**WORK TO BE COMPLETED**
Copy out each line below containing "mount".

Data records
####
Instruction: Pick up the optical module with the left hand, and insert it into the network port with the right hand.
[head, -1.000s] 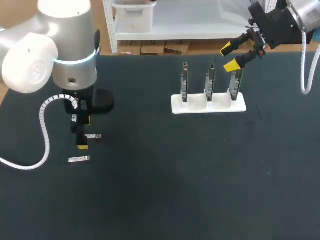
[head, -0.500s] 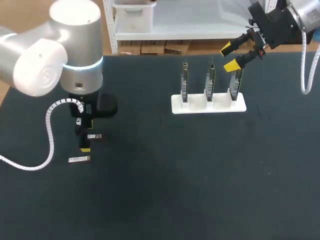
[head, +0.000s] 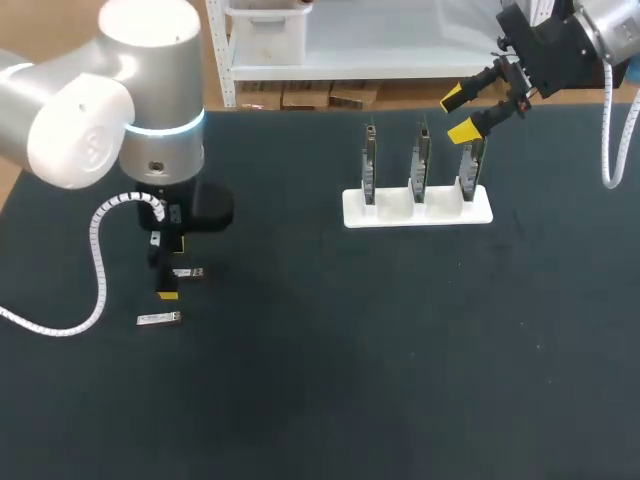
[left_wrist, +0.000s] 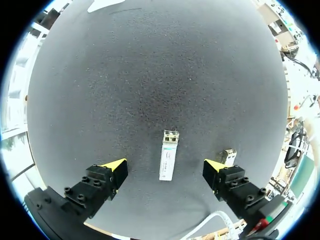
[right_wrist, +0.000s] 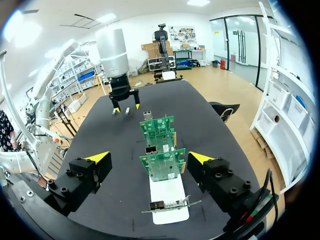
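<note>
Two small silver optical modules lie on the black table at the left: one (head: 187, 272) (left_wrist: 168, 155) under the middle of my left gripper (head: 167, 270) (left_wrist: 165, 170), the other (head: 158, 318) (left_wrist: 229, 156) just beside one yellow fingertip (left_wrist: 215, 166). The left gripper hangs open above them, pointing down, and touches neither. Three upright green network cards (head: 418, 165) (right_wrist: 162, 167) with ports stand in a white holder (head: 418, 208) (right_wrist: 169, 197). My right gripper (head: 462, 115) (right_wrist: 149, 160) is open and holds nothing, raised above the holder's right end.
The black mat (head: 350, 380) stretches wide between the modules and the card holder. A white coiled cable (head: 95, 260) hangs from my left arm near the modules. Another cable (head: 610, 150) hangs off my right arm at the table's right.
My left arm's upper links swung a little to the right and its gripper shifted slightly over the modules. The right arm has kept still.
</note>
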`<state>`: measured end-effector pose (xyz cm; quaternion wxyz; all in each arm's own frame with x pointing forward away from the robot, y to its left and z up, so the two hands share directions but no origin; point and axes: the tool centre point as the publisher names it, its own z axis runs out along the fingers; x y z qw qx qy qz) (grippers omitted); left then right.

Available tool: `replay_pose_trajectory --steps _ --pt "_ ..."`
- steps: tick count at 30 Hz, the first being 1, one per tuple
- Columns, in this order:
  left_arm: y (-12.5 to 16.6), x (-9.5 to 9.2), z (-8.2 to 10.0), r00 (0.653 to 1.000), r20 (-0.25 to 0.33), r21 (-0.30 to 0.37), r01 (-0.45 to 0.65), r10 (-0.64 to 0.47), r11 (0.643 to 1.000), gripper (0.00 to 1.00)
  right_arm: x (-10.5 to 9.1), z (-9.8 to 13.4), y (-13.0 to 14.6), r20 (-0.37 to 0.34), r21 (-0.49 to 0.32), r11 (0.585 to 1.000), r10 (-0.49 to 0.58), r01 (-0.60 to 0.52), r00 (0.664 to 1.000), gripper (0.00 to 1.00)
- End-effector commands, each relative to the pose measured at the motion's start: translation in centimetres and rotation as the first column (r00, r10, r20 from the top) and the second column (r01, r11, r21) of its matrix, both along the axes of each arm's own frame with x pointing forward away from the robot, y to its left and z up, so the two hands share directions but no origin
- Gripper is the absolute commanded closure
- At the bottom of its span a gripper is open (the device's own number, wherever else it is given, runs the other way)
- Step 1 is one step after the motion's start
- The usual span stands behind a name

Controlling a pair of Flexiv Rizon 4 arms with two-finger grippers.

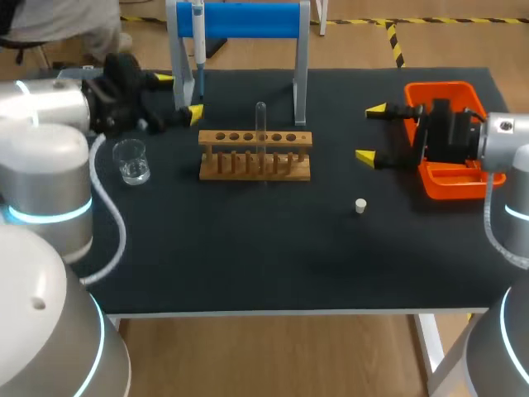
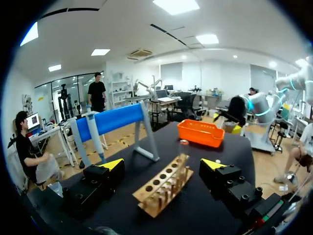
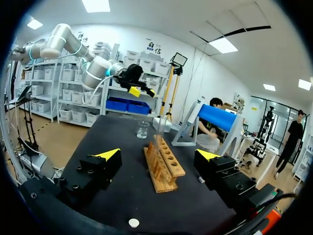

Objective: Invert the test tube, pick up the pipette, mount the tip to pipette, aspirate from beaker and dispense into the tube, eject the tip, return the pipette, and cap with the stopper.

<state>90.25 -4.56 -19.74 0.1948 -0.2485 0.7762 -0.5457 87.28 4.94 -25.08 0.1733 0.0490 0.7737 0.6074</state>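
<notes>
Head view, look: where is the test tube (image 1: 261, 124)?
— Standing up in the wooden rack (image 1: 254, 155), in the middle of the worktop (image 1: 248, 256).
Could it break?
— I think so. It looks like thin, clear glass, light and slippery. I would take it by the bare part above the rack, from two sides, and squeeze softly.
Is any hand holding it?
— No. The left hand (image 1: 178, 97) is wide and holds nothing, near the pipette (image 1: 198, 33) hanging on the blue stand (image 1: 248, 21). The right hand (image 1: 371, 132) is wide too, with nothing in it, beside the orange tray (image 1: 450, 91).
And the stopper (image 1: 360, 206)?
— Small and white, lying alone on the worktop, apart from the rack. The beaker (image 1: 131, 161) sits on the rack's left side.
Any words to read?
— None that I can make out on the tube, rack or beaker.
</notes>
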Motion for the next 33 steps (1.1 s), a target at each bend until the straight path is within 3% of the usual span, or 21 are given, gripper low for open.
replay_pose_trajectory --steps 1,10,33 --pt "-0.4 -4.1 -0.2 0.999 0.025 -0.027 -0.027 0.028 0.999 0.00 0.0 -0.1 0.0 0.001 -0.001 1.000 -0.002 0.002 1.000 0.00" --pt "-2.0 -7.1 -0.5 0.997 0.019 -0.033 -0.074 0.074 0.997 0.00 0.0 -0.1 0.0 0.001 -0.001 1.000 -0.002 0.002 1.000 0.00" --pt "-2.0 -7.1 -0.5 0.997 0.019 -0.033 -0.074 0.074 0.997 0.00 0.0 -0.1 0.0 0.001 -0.001 1.000 -0.002 0.002 1.000 0.00"
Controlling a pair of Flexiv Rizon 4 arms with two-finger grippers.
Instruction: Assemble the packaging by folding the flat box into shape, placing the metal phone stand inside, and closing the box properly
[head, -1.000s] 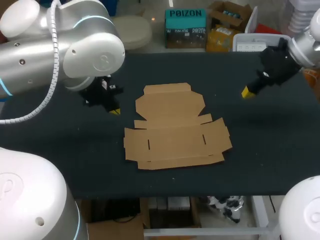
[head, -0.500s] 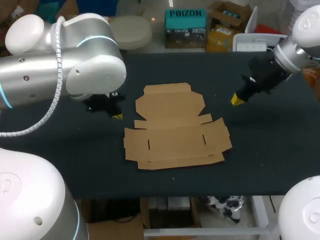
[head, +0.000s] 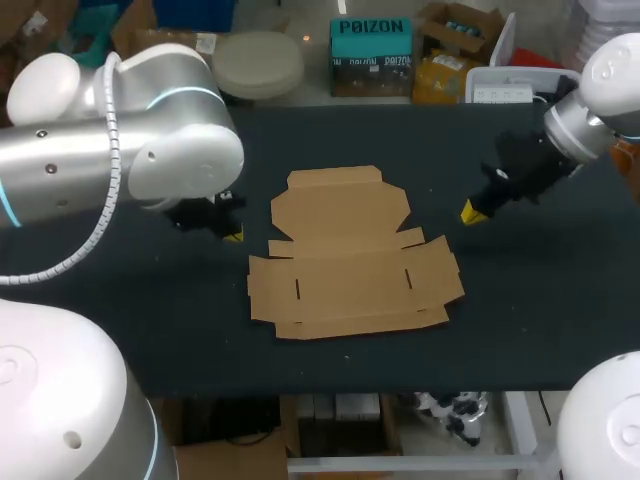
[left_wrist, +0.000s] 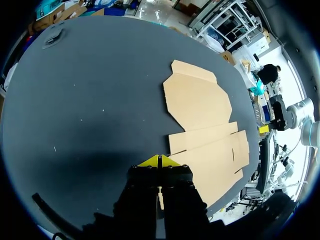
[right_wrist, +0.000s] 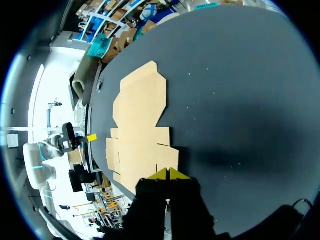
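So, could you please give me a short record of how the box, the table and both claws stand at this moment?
box: flat and unfolded, all flaps lying down
table: dark top, with the box near its middle
left claw: shut and empty, close beside the box on my left, holding nothing
right claw: shut and empty, off to my right of the box, apart from it
phone stand: not in view
task stage: folding not yet begun

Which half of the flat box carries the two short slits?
The wider half nearest the robot, with side flaps; the narrower far half shows no slits.
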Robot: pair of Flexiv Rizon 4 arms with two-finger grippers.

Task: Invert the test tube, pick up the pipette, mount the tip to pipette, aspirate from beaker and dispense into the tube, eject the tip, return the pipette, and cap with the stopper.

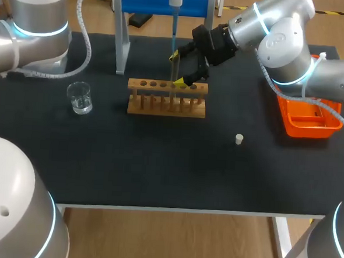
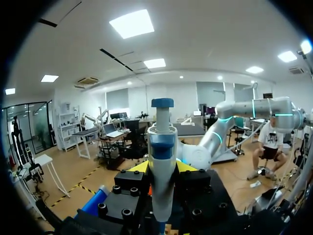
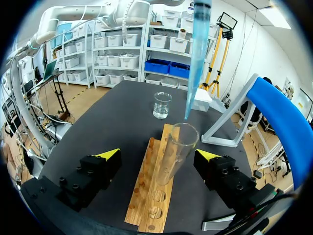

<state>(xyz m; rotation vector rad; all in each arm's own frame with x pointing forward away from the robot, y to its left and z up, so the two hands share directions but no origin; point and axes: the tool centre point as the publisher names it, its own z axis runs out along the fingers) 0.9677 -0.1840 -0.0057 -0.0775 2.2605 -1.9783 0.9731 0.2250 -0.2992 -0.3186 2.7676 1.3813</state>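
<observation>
Nearest thing on the black table [image 1: 158, 163] is the little white stopper [image 1: 239, 139]. It sits on its own right of the middle, well apart from everything else.

Further back in the middle is the wooden rack [image 1: 166, 105]. The test tube [image 3: 173, 156] stands in one of its holes with the mouth up. From the right wrist camera the tube looks clear; can't tell if there's anything in it.

Off to the left, about level with the rack and apart from it, is the glass beaker [image 1: 80, 97] with a bit of clear liquid in the bottom. On the right side of the table is an orange tray [image 1: 289, 121], partly under the right arm.

The right gripper [image 1: 180, 69] hangs over the rack with its fingers spread wide. One yellow tip is on each side of the tube and neither touches the glass, so it isn't gripping anything.

The pipette [image 2: 161, 142] hangs upright right over it. Its blue tip [image 3: 198, 54] points down and ends just above the tube's mouth, on the far side. The left gripper [image 2: 162, 171] is clamped on the pipette body, with black finger blocks pressed in from both sides and the plunger sticking out past them.

At the far edge is the blue stand [image 1: 162, 2], just behind the pipette.
</observation>
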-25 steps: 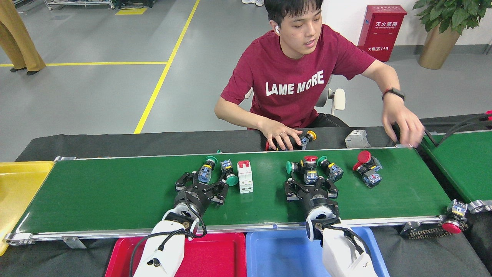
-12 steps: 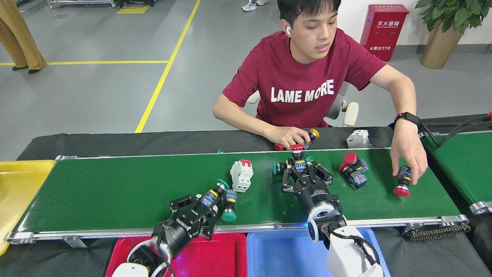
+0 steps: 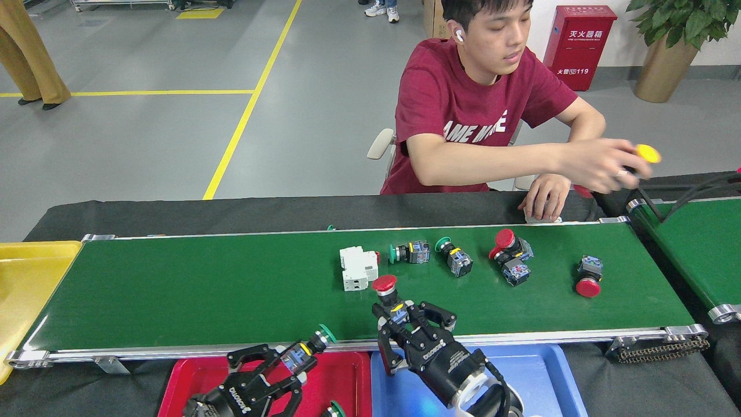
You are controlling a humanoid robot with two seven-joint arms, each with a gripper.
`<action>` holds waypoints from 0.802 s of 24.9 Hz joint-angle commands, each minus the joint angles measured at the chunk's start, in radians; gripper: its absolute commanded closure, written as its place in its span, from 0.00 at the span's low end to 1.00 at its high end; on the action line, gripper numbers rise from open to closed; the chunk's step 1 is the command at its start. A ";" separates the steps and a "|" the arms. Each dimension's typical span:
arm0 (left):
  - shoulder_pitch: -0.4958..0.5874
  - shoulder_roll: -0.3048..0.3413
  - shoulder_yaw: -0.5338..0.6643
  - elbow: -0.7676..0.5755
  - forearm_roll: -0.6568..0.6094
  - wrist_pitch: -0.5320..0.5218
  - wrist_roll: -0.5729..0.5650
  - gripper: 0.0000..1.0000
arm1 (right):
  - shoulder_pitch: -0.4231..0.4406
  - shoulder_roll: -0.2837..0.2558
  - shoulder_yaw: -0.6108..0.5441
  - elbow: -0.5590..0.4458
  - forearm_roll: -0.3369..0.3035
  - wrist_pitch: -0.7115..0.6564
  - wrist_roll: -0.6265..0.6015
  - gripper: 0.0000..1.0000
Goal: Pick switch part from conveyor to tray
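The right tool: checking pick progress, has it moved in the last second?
Yes. The right tool, shut on the red-capped switch, pulled back toward the blue tray.

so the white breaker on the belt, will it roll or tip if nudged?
The white breaker looks boxy with flat faces, so it should slide, not roll. It lies low on the conveyor, so tipping seems unlikely. Its hard plastic probably stays rigid.

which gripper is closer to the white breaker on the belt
Right. The right gripper sits just below and right of the white breaker, holding a red-capped switch. The left gripper is lower, over the red tray.
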 commanded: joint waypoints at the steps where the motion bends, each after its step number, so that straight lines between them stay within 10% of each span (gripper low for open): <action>1: 0.008 0.006 0.038 -0.013 0.020 -0.003 0.015 0.00 | 0.015 -0.002 0.015 -0.039 0.001 -0.044 0.000 0.93; 8: 0.143 0.033 0.076 -0.056 0.099 -0.003 0.017 0.00 | 0.060 0.000 0.093 -0.046 0.009 -0.038 0.013 0.83; 11: 0.147 0.004 0.128 -0.055 0.101 0.004 0.017 0.00 | 0.064 0.043 0.108 -0.043 0.014 0.034 0.072 0.02; 20: 0.140 -0.108 0.322 -0.016 0.101 0.383 0.017 0.00 | 0.055 0.058 0.102 -0.065 0.008 0.066 0.094 0.02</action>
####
**REPLY**
Objective: Invert the test tube, pick up the pipette, mount the tip to pipette, aspirate from beaker and dispense into the tube, eject the tip, return the pipette, and cap with the stopper.
Task: Invert the test tube, pick up the pipette, mount the tip to pipette, aspirate from beaker and dispense into the tube, eject the tip, return the pipette, and cap with the stopper.

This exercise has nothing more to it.